We observed that recombinant mouse periostin inhibited the proliferation of suture-derived cells. The effects showed progress in a concentration- and time-dependent manner and were most significant when the concentration was 200 μg/l—at this point, the migration ability of suture-derived cells was also inhibited. Additionally, the presence of periostin seems to resist the progress-enhanced mineralization, with osteoblast markers decreased. The expressions of ALP, BSP, COL-I, and OCN were decreased significantly. The in vivo results showed our periostin-treated mice presented incomplete coronal cranial suture closure and displayed patency of the posterior frontal suture and sagittal suture. We interpret these findings to indicate that periostin was involved in tissue growth or mineralization, or both, and that it plays an important role in coronal suture growth and coronal cranial suture closure. Therefore, we firmly believe that the therapeutic attributes of periostin would improve SCS.

It has been demonstrated that the loss-of-function mutations of TWIST1 have led to increased mineralization in osteoblasts derived from patients with SCS at days 21 and 28 in culture [25]. Here, we observed that the suture-derived cells’ proliferation and osteogenic differentiation were suppressed by perisostin. Moreover, reporter analyses indicated that the periostin promoter activities were enhanced by the overexpression of TWIST1 and that such can bind to the periostin promoter in undifferentiated preosteoblasts and upregulate periostin expression [26]. Therefore, we speculated the periostin may rescue the loss of TWIST1 in suture-derived cells and normalize elevated proliferation and mineralization. It has also been reported that the effects of periostin on osteoblast development differ depending on the stage of the osteoblast differentiation target [27]. Thapa et al. found that βig-h3 protein, a molecule-bearing fasciclin domains that is highly homologous to periostin, inhibits bone nodule formation of osteoblasts in vitro [28]. These studies support our results. Previous literature showed that the migration of calvarial osteoblasts plays a crucial role in the patterned growth of calvarial bones and that abnormal migration of these cells can lead to the development of craniosynostosis [29]. We found that there was a significant decrease in cell migration with periostin treatment. It has been clarified that the osteogenic rudiments and the prospective coronal suture expand apically by cell migration [30]. Periostin also suppresses cell migration in human bladder cancer cells via a TAB 1(TGF-beta activated kinase)/TAK1 (TGF-beta activated kinase 1) signaling pathway [31], providing a possible explanation for its potent role in controlling the migration of suture-derived cells.

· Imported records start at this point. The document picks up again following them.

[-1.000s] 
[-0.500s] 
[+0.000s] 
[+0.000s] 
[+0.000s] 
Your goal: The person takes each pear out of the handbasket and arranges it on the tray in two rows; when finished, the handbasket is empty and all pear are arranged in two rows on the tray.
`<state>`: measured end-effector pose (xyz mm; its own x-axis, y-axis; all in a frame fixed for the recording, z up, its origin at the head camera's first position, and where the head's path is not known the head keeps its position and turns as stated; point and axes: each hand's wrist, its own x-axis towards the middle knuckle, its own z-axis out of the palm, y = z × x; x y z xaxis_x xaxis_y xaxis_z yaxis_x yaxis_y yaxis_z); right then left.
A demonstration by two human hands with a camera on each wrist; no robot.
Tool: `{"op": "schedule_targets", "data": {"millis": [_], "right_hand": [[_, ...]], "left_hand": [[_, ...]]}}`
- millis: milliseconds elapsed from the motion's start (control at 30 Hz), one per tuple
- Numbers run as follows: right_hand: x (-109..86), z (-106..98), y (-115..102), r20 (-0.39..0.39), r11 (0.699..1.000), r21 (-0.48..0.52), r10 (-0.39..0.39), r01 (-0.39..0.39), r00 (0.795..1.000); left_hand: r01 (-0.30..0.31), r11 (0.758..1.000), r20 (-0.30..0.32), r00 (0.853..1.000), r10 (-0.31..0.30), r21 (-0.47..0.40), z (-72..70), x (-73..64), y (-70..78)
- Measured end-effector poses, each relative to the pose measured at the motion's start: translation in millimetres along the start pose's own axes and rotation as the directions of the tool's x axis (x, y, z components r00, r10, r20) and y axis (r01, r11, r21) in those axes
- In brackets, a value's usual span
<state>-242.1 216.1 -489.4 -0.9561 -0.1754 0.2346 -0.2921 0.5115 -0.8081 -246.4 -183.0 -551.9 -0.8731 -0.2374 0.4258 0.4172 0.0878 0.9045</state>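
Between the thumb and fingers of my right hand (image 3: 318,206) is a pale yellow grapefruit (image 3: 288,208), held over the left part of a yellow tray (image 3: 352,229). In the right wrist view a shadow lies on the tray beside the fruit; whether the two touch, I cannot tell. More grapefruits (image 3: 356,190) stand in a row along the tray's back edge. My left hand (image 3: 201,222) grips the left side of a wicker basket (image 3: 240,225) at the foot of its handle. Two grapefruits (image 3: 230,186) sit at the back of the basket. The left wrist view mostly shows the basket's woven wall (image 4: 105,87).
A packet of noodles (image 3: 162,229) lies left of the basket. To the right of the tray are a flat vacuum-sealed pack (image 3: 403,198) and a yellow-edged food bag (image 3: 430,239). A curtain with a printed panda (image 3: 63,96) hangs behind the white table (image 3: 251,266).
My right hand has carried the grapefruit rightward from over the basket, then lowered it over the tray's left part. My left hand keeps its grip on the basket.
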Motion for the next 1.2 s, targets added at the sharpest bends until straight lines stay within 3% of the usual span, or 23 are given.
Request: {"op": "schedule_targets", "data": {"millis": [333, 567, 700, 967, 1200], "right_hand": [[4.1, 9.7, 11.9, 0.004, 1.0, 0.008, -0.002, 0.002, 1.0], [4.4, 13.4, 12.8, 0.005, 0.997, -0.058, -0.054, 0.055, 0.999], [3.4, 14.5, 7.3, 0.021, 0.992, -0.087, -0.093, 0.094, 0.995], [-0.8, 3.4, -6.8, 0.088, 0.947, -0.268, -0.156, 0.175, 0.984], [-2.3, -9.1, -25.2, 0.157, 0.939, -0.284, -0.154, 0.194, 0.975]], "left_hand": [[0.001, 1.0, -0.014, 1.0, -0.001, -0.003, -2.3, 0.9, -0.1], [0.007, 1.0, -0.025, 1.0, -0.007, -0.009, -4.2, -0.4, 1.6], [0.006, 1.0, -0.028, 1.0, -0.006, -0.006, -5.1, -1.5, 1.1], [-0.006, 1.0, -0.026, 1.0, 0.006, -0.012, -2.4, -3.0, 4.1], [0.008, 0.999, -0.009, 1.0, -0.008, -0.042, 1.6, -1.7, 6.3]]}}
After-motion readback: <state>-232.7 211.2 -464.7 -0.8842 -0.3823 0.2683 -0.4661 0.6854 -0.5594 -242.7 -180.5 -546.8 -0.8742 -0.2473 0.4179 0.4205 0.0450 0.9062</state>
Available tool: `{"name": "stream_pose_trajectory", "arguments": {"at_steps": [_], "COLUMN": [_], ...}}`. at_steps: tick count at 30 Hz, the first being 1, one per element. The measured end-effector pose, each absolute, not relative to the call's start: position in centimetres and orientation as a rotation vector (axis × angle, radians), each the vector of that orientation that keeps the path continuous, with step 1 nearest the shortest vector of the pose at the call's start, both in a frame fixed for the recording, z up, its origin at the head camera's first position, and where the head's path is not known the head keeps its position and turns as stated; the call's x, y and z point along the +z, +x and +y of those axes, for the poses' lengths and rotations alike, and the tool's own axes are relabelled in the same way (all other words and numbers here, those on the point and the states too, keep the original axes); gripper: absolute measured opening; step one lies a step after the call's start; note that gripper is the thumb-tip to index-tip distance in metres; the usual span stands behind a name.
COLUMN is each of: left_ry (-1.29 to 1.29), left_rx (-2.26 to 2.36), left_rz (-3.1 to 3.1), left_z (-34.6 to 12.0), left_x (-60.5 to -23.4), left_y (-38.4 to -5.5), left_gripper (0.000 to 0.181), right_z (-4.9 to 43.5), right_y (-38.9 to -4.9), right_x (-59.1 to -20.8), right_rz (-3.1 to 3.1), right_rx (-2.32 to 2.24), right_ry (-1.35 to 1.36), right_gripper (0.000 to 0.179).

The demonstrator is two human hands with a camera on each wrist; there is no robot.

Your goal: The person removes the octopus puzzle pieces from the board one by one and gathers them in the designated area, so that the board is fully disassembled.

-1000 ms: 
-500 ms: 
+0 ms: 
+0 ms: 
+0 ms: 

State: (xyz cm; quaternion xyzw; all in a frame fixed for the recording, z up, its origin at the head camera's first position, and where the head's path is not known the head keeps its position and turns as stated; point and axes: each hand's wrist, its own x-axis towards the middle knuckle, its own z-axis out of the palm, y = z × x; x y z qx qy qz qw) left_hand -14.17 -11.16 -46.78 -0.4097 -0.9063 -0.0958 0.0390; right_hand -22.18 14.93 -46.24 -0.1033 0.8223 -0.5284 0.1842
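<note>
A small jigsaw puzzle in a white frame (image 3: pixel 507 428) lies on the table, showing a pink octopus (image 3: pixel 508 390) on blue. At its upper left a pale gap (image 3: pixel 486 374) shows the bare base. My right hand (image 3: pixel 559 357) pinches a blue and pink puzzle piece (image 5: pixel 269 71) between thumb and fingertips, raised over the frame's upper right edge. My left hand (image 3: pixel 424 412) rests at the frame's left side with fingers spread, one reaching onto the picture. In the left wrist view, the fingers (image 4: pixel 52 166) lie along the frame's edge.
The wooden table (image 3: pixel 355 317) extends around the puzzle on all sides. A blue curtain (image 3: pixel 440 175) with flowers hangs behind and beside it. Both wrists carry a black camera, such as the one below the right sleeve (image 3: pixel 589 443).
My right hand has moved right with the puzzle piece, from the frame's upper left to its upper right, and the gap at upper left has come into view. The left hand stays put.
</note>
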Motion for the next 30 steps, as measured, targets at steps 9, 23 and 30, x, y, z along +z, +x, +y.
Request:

However, the expression of RUNX-2 was not affected after treated with periostin in Twist1+/− cells; as a matter of fact, TWIST1 can bind to the periostin promoter in undifferentiated preosteoblasts and upregulate periostin expression [27]. Many examples in the literature showed that TWIST1 also suppresses the activity of RUNX-2 and thereby regulates bone formation [32], which may suggest that TWIST1 can act independently to stimulate osteogenesis or periostin may change the activity of RUNX-2 but not its expression to inhibit osteogenic differentiation in sutured-derived cells. Many reports have also demonstrated that periostin is expressed early in osteoblasts and is involved in the differentiation process, possibly through integrin binding [10, 33, 34]; however, the mechanisms involved in periostin/integrin binding in bone have not been analyzed yet in detail. In this study, we found that periostin suppressed the osteogenic differentiation of suture-derived cells, which is a new discovery that has not previously been reported.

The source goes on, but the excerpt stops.